Task brief:
Write out the whole listing again, exactly.

Supplied material:
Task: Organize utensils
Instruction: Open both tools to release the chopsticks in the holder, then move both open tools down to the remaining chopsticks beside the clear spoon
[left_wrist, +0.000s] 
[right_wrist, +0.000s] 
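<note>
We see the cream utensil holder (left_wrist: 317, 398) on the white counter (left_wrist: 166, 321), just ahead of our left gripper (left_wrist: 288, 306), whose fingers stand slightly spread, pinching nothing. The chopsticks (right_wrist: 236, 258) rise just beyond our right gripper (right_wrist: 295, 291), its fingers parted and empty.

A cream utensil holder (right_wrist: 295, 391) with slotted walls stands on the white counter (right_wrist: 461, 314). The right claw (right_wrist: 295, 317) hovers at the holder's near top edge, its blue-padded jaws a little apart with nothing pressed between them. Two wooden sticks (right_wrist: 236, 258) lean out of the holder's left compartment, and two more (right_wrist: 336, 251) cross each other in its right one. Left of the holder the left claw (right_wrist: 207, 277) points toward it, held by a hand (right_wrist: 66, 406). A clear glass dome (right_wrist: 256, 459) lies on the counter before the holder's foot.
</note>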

Result of the exercise:
Task: Organize utensils
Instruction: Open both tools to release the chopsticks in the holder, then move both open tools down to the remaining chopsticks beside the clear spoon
[left_wrist, +0.000s] 
[right_wrist, +0.000s] 
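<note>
We see the cream utensil holder (left_wrist: 317, 398) on the white counter (left_wrist: 166, 321), just ahead of our left gripper (left_wrist: 288, 306), whose fingers stand slightly spread, pinching nothing. The chopsticks (right_wrist: 236, 258) rise just beyond our right gripper (right_wrist: 295, 291), its fingers parted and empty.

A cream utensil holder (right_wrist: 295, 391) with slotted walls stands on the white counter (right_wrist: 461, 314). The right claw (right_wrist: 295, 317) hovers at the holder's near top edge, its blue-padded jaws a little apart with nothing pressed between them. Two wooden sticks (right_wrist: 236, 258) lean out of the holder's left compartment, and two more (right_wrist: 336, 251) cross each other in its right one. Left of the holder the left claw (right_wrist: 207, 277) points toward it, held by a hand (right_wrist: 66, 406). A clear glass dome (right_wrist: 256, 459) lies on the counter before the holder's foot.
</note>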

That completes the exercise.